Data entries
★ ★ ★ ★

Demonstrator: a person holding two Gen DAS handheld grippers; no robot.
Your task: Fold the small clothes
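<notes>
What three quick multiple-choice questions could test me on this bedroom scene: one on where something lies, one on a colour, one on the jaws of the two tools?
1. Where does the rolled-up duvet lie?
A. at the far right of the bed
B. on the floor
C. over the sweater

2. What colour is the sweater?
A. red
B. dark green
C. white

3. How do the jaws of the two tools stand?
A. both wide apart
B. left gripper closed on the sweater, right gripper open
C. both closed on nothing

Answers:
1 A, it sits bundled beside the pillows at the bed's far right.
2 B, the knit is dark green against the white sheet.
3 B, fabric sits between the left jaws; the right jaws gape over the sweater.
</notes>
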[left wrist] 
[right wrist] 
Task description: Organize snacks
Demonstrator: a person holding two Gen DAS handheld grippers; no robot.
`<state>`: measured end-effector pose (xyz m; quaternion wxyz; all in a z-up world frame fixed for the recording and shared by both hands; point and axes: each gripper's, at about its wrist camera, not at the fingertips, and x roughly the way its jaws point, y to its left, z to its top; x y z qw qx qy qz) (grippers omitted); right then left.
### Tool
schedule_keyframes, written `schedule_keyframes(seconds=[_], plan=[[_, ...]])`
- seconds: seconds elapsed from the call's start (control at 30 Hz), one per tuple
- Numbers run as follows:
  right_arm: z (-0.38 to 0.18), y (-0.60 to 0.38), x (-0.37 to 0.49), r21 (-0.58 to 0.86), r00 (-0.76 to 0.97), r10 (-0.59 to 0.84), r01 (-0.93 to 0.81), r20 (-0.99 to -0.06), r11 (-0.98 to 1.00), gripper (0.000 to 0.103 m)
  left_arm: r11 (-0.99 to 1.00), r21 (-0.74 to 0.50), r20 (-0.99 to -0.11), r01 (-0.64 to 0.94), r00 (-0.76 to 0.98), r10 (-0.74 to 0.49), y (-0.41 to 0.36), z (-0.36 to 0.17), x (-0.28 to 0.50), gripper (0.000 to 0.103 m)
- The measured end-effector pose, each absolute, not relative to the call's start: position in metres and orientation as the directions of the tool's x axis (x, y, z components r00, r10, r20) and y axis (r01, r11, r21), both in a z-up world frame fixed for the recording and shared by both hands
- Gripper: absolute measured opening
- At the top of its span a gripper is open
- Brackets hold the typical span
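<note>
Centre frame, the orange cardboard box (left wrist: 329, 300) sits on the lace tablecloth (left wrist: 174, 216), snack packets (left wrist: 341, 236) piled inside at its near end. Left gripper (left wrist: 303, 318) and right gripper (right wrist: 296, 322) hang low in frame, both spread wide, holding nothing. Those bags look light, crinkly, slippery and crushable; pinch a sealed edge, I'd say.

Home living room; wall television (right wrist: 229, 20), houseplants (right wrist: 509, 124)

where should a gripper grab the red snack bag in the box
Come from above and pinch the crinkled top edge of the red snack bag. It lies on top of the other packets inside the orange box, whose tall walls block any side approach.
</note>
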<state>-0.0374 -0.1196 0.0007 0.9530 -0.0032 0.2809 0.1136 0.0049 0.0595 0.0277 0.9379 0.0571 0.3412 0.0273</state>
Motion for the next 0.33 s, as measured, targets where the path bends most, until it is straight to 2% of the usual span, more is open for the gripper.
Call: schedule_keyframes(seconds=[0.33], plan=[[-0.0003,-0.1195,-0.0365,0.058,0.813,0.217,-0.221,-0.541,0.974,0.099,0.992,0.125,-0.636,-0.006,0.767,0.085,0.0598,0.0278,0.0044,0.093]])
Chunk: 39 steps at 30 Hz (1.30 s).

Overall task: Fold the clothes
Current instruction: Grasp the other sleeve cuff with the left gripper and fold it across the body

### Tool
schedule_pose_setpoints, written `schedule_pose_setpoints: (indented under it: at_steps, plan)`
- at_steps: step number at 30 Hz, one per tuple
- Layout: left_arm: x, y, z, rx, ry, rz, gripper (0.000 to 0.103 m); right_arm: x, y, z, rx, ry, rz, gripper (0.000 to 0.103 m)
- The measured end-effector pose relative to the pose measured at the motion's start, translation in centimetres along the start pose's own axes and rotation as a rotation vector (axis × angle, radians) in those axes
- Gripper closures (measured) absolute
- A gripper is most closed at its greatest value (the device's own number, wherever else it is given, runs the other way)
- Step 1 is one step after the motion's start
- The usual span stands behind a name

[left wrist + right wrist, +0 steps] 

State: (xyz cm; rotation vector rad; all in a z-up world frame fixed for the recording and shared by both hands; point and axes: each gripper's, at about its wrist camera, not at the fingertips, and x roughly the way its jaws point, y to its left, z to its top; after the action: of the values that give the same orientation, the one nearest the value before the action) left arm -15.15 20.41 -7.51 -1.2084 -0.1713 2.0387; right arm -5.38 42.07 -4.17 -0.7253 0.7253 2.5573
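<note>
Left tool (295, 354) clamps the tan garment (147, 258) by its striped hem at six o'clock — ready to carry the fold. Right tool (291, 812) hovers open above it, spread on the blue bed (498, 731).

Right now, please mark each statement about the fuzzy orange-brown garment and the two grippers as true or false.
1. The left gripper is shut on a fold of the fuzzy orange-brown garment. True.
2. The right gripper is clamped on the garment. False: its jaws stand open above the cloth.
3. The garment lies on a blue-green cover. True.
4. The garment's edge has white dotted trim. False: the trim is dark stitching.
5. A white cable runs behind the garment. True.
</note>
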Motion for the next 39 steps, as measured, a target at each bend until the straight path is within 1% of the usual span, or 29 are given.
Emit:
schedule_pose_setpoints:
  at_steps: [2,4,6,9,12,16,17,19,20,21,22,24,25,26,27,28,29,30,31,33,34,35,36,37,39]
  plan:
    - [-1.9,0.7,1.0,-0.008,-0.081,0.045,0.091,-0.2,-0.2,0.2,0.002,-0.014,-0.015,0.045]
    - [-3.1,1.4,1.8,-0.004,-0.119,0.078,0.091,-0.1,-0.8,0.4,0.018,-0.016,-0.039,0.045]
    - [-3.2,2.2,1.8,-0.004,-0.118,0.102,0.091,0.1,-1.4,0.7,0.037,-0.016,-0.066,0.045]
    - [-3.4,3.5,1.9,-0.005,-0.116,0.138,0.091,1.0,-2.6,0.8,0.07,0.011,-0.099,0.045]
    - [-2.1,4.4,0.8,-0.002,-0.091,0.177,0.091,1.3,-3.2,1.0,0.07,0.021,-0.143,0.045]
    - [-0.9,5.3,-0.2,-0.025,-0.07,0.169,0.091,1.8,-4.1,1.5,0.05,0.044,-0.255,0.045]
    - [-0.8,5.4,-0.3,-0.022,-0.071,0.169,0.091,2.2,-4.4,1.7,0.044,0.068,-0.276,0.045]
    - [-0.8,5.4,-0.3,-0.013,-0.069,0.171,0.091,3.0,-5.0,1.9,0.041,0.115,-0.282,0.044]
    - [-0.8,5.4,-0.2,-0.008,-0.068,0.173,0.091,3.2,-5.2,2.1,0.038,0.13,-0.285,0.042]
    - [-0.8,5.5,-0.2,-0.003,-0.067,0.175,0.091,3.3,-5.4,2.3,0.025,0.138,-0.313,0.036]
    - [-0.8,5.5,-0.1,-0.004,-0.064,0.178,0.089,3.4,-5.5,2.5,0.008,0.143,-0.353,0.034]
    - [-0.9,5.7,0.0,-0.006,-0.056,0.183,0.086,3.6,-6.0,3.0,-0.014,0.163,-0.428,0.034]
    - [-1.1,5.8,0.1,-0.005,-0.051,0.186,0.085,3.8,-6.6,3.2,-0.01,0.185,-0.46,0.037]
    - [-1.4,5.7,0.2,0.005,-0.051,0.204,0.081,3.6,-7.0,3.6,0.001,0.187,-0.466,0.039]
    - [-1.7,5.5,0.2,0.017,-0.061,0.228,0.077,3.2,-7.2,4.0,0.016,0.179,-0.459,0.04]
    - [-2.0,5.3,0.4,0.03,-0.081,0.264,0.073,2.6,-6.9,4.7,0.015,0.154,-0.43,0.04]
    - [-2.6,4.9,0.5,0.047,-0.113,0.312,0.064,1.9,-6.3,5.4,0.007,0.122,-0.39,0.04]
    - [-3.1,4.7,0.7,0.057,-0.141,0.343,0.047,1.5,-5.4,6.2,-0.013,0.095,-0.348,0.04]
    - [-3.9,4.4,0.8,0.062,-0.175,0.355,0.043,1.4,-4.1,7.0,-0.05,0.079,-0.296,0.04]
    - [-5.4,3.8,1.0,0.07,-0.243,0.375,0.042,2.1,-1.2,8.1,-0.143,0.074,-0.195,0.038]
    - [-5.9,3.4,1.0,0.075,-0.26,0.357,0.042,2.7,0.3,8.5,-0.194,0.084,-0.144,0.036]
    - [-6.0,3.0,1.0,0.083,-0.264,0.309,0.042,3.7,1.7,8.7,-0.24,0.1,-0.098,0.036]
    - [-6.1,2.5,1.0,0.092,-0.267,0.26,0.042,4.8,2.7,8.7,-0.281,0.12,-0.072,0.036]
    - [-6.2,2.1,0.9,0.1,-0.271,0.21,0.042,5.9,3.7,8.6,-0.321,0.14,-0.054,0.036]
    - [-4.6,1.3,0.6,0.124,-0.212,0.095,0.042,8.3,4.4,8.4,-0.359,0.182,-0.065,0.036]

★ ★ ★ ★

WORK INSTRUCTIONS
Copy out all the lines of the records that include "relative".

EXERCISE SOLUTION
- The measured end-effector pose, each absolute, not relative to the call's start: position in metres and orientation as the directions of the tool's x axis (x, y, z components r00, r10, r20) and y axis (r01, r11, r21), both in a z-up world frame fixed for the recording and shared by both hands
- The measured end-effector pose relative to the pose measured at the motion's start, translation in centimetres along the start pose's own axes and rotation as a rotation vector (axis × angle, radians) in those axes

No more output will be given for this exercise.